Exercise aim: Please copy the lines below, exactly as they are, from the one with "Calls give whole" through the one with "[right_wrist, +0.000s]", and leave out the pictures.

Source data:
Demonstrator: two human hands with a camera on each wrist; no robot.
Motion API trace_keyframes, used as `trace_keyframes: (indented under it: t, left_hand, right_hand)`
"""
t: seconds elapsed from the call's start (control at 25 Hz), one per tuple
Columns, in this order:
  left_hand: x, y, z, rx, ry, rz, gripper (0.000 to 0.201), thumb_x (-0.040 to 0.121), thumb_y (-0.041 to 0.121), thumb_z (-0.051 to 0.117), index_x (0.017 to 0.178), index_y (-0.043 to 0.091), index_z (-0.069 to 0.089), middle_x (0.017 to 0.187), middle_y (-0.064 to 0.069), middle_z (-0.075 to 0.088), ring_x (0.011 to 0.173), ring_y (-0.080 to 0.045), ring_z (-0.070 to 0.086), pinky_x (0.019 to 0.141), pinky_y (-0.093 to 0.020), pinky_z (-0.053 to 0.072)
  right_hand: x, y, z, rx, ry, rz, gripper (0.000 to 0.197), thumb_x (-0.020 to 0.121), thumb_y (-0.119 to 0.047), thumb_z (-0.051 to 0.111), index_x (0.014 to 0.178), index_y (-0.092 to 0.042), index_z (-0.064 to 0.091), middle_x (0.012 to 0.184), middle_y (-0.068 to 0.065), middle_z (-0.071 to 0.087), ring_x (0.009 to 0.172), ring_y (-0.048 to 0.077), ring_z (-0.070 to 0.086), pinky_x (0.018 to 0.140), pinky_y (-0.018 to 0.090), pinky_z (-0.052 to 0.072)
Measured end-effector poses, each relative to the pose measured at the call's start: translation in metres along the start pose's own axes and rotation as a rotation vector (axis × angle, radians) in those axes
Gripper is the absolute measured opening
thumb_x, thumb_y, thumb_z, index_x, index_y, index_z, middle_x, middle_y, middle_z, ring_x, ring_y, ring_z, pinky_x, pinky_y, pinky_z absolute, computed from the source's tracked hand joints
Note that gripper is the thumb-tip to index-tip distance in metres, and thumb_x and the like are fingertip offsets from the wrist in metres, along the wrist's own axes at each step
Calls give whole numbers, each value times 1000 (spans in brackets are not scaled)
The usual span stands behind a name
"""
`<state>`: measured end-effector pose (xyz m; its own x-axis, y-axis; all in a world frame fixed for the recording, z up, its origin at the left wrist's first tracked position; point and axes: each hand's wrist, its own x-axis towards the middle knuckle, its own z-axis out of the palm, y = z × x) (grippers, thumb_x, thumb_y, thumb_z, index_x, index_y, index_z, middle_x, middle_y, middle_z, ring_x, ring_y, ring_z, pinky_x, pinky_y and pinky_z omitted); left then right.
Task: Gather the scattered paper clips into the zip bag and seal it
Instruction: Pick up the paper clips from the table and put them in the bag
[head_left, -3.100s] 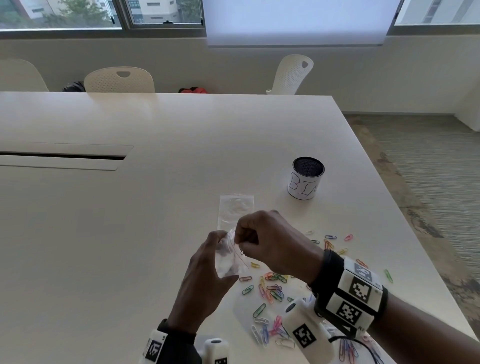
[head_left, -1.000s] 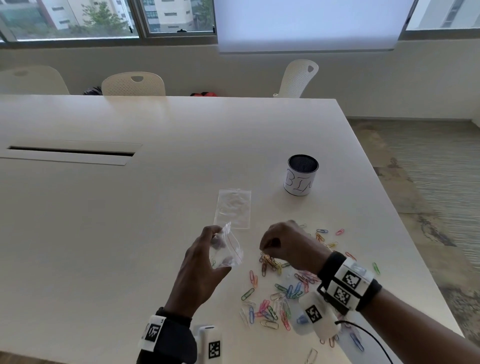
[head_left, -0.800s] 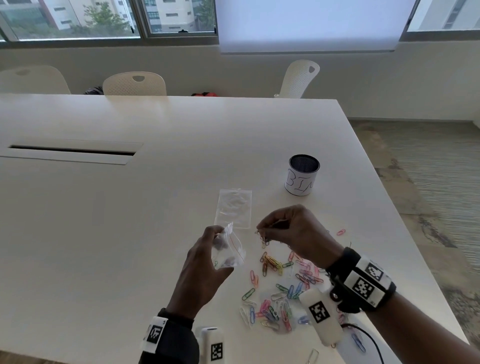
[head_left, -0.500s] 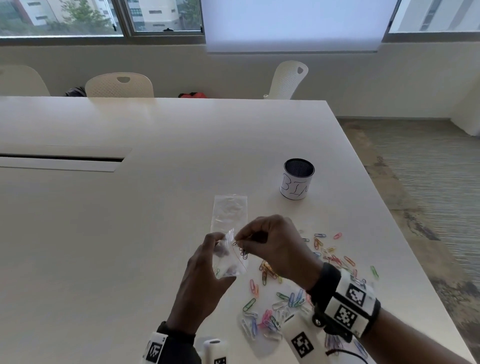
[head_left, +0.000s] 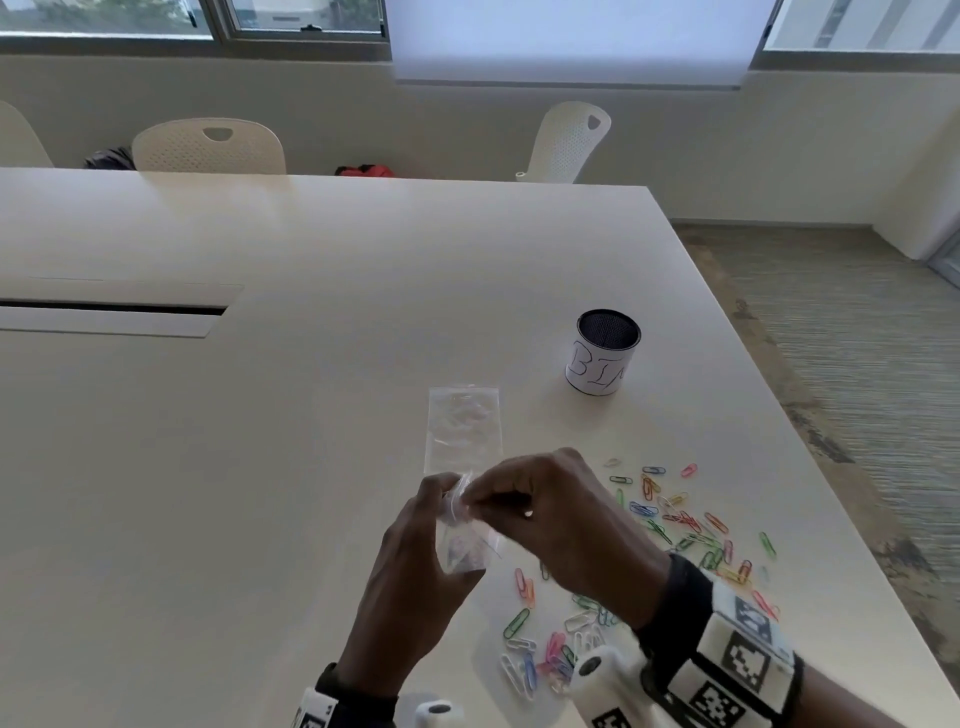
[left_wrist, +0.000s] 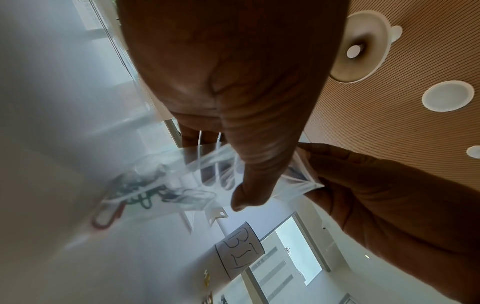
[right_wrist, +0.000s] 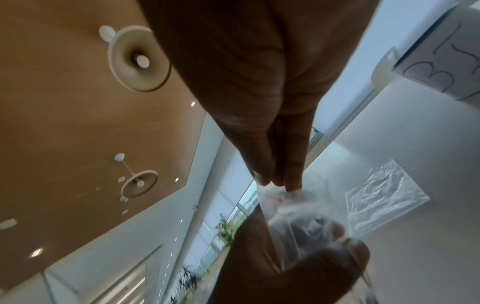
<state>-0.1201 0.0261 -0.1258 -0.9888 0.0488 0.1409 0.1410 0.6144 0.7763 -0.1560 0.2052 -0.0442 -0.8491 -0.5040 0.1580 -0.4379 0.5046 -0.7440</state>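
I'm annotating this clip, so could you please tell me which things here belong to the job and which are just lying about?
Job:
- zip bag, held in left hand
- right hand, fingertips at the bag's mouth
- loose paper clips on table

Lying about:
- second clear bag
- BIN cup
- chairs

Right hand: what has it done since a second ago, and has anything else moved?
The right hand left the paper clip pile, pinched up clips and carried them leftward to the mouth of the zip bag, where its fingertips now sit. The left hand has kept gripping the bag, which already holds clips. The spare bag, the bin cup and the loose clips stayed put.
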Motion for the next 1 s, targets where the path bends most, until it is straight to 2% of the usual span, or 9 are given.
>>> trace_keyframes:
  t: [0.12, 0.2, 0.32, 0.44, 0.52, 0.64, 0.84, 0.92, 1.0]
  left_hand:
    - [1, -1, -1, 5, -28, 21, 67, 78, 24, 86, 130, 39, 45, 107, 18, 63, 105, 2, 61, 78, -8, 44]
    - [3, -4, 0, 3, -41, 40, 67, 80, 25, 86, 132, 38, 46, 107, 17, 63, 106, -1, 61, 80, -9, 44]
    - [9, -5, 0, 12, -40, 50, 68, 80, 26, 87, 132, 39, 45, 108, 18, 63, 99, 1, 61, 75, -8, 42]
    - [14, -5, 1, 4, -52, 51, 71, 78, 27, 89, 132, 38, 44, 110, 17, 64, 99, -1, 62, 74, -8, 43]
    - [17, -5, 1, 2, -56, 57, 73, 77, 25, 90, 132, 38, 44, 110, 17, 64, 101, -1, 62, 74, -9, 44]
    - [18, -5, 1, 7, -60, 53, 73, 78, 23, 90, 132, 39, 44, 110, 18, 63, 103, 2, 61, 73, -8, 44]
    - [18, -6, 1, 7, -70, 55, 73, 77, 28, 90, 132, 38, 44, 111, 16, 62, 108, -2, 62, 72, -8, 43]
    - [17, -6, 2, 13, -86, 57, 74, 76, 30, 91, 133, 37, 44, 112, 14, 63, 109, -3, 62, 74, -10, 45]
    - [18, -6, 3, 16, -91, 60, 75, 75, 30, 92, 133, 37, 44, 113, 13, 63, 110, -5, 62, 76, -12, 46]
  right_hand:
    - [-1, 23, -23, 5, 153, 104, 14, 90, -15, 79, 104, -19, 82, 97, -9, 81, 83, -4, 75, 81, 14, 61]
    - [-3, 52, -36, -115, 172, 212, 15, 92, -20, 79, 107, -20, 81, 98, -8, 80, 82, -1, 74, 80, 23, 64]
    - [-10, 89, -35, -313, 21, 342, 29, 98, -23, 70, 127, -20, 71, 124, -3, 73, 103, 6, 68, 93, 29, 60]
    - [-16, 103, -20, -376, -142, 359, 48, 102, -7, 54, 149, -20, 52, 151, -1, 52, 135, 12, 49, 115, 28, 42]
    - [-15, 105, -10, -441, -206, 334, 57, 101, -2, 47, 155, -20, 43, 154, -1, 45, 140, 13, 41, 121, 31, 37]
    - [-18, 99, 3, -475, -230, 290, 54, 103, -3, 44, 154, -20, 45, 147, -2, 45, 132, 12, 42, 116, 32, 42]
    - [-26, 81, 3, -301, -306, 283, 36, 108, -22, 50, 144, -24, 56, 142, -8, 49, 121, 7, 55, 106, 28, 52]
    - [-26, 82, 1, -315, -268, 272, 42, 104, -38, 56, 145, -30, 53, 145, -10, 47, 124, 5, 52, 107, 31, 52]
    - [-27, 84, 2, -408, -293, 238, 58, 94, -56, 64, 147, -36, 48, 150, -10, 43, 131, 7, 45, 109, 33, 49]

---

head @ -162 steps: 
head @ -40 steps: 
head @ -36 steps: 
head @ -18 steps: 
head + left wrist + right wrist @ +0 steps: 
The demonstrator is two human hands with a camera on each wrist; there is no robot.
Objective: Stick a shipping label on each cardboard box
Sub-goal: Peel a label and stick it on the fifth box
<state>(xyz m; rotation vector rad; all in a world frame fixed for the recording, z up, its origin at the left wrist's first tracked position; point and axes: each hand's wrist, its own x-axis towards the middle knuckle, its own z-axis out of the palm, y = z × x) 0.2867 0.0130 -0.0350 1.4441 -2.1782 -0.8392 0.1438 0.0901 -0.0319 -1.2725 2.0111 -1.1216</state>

Task output:
Calls give whole numbers, each value times 1000 (spans in brackets are not scaled)
The usual span stands behind a name
"""
`<state>`: measured end-effector pose (xyz m; its own x-axis, y-axis; all in a world frame fixed for the recording, z up, its origin at the left wrist's first tracked position; point and axes: each hand's wrist, its own x-axis towards the middle knuckle, its own z-axis out of the palm, y = z × x) (grippers, thumb_x, thumb_y, thumb_z, index_x, index_y, index_z, middle_x, middle_y, middle_z, ring_x, ring_y, ring_z, pinky_x, pinky_y and pinky_z omitted); left then right.
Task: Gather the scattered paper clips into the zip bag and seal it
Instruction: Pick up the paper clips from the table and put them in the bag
[head_left, -3.100s] 
[head_left, -1.000s] 
[head_left, -0.800s] 
[head_left, -0.500s] 
[head_left, +0.000s] 
[left_wrist, +0.000s] 
[right_wrist, +0.000s] 

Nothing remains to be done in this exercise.